The man glanced at Stegoman and Dimetrolas again. “I will accept those terms, if they will.”

“I shall hold my fire,” Stegoman rumbled, “though I shall bid you mind your speech, human!” He turned to the female. “Dimetrolas?”

“I shall withhold also,” she replied, though warily. “You and I have an old score, Lugerin!”

Stegoman stiffened. “Was it he bade the dragons exile you?”

“He it was who began the talk,” Dimetrolas replied, “though he left it to the lizards to do his shabby deeds.” She showed all her teeth and spoke toward the building. “He feared my size, but would have had no cause if I had stayed. Now, though, he is right to fear! Still, Lugerin, I will wait for my revenge—but bring Ginelur, for no bargain will be binding without both of your assents!”

“She shall come,” Lugerin grumbled, and so darkly that Matt was sure he had planned on an escape clause.

Lugerin leaned back into the hall for a few muttered words, then came out side by side with an older woman, tall and striking, with a mane of raven hair streaked by a central band of silver. They came forward, both clad in leather embossed with brass—not quite armor, certainly more than casual wear.

They halted five feet from Matt. Ginelur demanded, “Why have you come here?”

“Looking for my young friends,” Matt answered, “who are traveling to Maracanda and certainly did not deserve attack. Why did you try to kidnap them?”

“We do not sell slaves!” Lugerin snapped.

Matt caught the implication. “But you do enslave travelers.

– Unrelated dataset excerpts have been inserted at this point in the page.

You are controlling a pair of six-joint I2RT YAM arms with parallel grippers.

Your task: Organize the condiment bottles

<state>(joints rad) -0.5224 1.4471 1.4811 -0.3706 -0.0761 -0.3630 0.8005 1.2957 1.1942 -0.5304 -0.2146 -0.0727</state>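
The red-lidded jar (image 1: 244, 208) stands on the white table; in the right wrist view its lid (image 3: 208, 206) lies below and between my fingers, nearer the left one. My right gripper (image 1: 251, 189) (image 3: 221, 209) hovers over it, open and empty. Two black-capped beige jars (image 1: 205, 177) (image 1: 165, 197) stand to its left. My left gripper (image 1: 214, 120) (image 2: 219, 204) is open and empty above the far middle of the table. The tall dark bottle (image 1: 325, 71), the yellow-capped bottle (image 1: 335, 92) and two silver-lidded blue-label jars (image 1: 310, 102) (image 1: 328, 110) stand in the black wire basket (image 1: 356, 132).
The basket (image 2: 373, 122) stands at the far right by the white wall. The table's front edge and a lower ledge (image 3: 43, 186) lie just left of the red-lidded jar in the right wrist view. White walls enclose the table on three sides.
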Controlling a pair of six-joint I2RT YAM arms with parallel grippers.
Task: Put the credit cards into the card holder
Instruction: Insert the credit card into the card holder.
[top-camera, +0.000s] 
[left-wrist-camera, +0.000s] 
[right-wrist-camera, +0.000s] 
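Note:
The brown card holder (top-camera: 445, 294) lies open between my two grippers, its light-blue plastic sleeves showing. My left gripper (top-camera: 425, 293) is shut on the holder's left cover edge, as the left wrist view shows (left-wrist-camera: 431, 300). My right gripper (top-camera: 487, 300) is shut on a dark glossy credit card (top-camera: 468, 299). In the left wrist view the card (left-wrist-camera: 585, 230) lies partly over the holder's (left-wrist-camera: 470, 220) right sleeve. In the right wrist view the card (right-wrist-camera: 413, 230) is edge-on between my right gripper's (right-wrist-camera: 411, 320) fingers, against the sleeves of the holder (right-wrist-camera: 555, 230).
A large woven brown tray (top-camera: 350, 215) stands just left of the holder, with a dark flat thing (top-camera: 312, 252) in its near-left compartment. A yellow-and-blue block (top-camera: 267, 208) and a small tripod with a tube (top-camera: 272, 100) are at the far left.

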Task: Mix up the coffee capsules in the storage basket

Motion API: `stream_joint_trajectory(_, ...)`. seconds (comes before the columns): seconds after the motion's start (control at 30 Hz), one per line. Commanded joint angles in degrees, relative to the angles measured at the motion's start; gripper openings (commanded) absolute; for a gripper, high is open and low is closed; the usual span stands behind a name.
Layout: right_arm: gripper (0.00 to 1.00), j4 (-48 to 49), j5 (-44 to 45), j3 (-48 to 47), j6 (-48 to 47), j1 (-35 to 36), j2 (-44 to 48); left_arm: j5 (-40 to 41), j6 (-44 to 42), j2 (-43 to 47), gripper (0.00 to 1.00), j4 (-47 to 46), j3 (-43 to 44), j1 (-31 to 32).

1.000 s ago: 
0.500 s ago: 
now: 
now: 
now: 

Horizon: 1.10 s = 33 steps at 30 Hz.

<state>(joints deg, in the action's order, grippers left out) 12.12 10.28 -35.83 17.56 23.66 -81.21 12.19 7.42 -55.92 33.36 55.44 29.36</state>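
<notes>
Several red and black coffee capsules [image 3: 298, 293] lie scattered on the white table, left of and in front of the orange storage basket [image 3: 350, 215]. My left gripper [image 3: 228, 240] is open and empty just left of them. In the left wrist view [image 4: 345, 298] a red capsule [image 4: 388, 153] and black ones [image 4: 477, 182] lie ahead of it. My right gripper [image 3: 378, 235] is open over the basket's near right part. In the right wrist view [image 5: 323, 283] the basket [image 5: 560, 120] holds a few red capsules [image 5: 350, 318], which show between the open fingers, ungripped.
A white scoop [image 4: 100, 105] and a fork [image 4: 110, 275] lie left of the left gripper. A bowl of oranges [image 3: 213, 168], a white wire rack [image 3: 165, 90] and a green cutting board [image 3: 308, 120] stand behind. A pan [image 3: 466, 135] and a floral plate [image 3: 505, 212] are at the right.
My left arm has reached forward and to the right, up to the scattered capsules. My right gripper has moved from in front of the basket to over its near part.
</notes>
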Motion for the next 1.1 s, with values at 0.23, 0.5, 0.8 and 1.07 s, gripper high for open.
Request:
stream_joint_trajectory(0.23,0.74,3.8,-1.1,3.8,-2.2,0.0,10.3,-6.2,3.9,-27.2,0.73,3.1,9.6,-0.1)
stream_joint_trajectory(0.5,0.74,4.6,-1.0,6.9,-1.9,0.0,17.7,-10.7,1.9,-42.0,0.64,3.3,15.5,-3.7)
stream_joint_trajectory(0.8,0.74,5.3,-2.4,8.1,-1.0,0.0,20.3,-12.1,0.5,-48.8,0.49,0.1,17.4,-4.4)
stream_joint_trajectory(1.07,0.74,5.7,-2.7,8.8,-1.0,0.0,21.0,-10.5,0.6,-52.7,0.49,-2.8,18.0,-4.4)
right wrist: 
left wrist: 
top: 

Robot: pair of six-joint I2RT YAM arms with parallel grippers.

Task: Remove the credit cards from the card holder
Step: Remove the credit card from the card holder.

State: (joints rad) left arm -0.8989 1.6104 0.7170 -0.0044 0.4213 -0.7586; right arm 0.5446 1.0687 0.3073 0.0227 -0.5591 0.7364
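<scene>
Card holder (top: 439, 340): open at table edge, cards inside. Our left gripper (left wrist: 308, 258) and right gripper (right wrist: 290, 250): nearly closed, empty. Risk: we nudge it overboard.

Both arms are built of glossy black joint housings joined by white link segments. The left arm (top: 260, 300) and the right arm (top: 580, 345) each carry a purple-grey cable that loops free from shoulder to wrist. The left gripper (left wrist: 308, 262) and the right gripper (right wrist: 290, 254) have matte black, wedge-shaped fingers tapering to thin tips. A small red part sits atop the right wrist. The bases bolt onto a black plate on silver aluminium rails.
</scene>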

Do they farm for you in hidden fields?”

Both dragoneers flushed, and Matt knew he had scored. “If they offend us, and if the gales are too strong,” Ginelur said stiffly, “we sacrifice them to the wind-spirits at the changing of the year.”

The equinoxes, Matt guessed, those being the windy times. “What on earth makes you think you have the right to capture anybody you please?”

“The right of revenge!” Lugerin snapped. “Our ancestors farmed this valley in peace, but again and again barbarians swept in to raid. At last our ancestors built these cliff-houses for retreats when the reavers came, and thus saved their lives, saved their wives and children from capture and slavery—but lost their crops and became prey to starvation.”

“So you're taking revenge on people who didn't commit the crime.” Matt shook his head, remembering a girl or two who had treated him with suspicion and jealousy because old boyfriends had loved them and left them, and a man he knew who had loved and left a young woman in revenge for others' abandonment. “Well, it's a human failing. Still, you should have outgrown it by now.”

“That revenge was taken against the barbarians at first, you may be sure!” Ginelur told him. “Olien, our ancestors' shaman, learned how to tame the dragons with his magic. We then had mounts more fearsome than the barbarians' horses, and have repelled every raid since.”

“Repelled, and taken slaves and warriors to sacrifice in our own turn, as they did to us!” Lugerin spat.

“How many centuries ago was this? Not much for holding a grudge, are you?”

“Our safety lies in our savagery!” Ginelur retorted. “The barbarians have not ridden against us in three generations, you may be sure!”

“So when you ran out of barbarians, you started in on random travelers.”

“Would they not loot and pillage if they had the chance?” Ginelur said defiantly.

“Not these two.” Matt nodded toward Anthony and Balkis. “And not quite a few others over the centuries, I'll wager. They would now, of course, after suffering your enslavement. Even gentle people tend to do to others what you've done to them. But if dragons are your strength, why were you afraid of Dimetrolas?”

“Because she grew far more than was acceptable,” Ginelur said. “Now and again one of the huge wild dragons would turn rogue and burn houses, even people—so our ancestors bred them to become smaller and more manageable.”

Stegoman spat an oath. “You robbed them not only of their freedom, but also of the size that was their birthright?”

“They were dangerous to us,” Lugerin said, flint-faced. “Therefore do we cast out the throwbacks who grow toward ancestral size.”

“Stand away, Matthew,” Stegoman growled. “He deserves burning. They all do.”